[Items from a data source]
:::

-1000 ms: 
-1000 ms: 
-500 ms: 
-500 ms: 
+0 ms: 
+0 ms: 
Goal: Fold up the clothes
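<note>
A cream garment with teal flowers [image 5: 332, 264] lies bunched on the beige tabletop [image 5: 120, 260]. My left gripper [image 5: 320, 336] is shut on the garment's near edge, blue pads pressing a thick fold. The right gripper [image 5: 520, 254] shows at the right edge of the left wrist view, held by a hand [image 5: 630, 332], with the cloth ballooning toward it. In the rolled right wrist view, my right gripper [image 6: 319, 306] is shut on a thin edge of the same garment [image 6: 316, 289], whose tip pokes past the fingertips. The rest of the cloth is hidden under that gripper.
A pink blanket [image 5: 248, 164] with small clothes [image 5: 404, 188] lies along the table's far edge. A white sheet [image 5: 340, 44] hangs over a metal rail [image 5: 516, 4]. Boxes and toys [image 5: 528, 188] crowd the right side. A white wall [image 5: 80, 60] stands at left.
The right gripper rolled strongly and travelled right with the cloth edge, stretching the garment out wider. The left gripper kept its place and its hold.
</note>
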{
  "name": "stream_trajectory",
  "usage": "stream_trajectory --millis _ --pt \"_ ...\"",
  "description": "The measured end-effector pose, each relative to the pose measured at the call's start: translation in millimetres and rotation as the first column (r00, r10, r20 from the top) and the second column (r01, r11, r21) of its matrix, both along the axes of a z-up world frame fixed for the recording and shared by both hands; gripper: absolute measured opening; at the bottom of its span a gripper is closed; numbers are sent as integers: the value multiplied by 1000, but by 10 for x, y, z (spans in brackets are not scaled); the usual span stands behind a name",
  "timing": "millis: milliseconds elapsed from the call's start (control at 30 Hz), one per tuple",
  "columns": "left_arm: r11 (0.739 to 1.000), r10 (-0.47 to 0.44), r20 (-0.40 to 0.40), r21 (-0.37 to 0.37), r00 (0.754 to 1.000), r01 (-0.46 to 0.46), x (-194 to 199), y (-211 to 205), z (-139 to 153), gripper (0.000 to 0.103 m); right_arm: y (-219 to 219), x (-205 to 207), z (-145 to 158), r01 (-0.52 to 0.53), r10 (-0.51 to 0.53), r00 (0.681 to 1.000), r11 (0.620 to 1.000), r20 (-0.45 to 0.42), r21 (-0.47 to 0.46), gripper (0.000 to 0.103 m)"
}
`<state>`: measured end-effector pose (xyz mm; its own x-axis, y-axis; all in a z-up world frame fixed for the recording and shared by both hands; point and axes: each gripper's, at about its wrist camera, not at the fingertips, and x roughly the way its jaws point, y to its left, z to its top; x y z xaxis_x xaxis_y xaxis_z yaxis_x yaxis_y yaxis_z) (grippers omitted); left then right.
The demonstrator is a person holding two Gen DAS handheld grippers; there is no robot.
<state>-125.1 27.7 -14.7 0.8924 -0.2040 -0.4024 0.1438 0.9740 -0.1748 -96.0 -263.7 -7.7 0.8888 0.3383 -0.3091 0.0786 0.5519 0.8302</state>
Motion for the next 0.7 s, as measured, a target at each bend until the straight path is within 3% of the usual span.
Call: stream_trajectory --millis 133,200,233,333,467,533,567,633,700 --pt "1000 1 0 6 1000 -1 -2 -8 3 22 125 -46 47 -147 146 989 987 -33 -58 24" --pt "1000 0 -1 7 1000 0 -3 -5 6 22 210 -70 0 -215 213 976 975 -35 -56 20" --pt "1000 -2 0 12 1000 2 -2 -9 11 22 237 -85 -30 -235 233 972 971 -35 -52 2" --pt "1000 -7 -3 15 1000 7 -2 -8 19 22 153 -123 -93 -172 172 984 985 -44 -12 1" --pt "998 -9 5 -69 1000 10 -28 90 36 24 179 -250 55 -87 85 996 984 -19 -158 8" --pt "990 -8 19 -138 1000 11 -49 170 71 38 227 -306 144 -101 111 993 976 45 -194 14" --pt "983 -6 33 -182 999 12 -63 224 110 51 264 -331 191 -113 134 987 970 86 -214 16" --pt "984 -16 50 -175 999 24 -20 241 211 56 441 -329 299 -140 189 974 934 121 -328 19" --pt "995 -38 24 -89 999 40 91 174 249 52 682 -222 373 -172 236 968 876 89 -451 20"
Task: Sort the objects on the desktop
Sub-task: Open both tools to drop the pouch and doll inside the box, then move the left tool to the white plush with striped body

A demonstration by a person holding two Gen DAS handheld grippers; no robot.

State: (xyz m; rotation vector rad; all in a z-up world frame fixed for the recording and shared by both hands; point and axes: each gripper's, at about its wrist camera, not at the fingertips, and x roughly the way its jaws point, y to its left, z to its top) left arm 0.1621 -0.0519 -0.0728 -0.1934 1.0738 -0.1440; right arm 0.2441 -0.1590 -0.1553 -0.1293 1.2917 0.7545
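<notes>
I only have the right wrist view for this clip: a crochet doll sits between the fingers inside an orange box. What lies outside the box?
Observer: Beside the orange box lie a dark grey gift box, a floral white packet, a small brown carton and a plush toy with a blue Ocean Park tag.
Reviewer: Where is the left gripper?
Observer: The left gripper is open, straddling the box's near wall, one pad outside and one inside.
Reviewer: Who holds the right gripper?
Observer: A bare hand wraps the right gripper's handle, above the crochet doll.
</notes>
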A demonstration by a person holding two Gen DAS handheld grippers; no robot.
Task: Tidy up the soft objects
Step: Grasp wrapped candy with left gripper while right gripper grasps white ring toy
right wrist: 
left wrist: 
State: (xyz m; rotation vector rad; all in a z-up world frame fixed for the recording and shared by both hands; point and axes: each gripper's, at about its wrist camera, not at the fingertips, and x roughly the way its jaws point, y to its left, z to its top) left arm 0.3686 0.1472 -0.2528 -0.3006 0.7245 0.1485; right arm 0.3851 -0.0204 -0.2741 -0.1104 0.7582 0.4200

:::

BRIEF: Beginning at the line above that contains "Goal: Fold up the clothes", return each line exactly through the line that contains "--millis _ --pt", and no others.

RESPONSE TO THE EXERCISE:
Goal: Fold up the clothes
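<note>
A cream garment with teal flowers [image 5: 332, 264] lies bunched on the beige tabletop [image 5: 120, 260]. My left gripper [image 5: 320, 336] is shut on the garment's near edge, blue pads pressing a thick fold. The right gripper [image 5: 520, 254] shows at the right edge of the left wrist view, held by a hand [image 5: 630, 332], with the cloth ballooning toward it. In the rolled right wrist view, my right gripper [image 6: 319, 306] is shut on a thin edge of the same garment [image 6: 316, 289], whose tip pokes past the fingertips. The rest of the cloth is hidden under that gripper.
A pink blanket [image 5: 248, 164] with small clothes [image 5: 404, 188] lies along the table's far edge. A white sheet [image 5: 340, 44] hangs over a metal rail [image 5: 516, 4]. Boxes and toys [image 5: 528, 188] crowd the right side. A white wall [image 5: 80, 60] stands at left.
The right gripper rolled strongly and travelled right with the cloth edge, stretching the garment out wider. The left gripper kept its place and its hold.
</note>
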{
  "name": "stream_trajectory",
  "usage": "stream_trajectory --millis _ --pt \"_ ...\"",

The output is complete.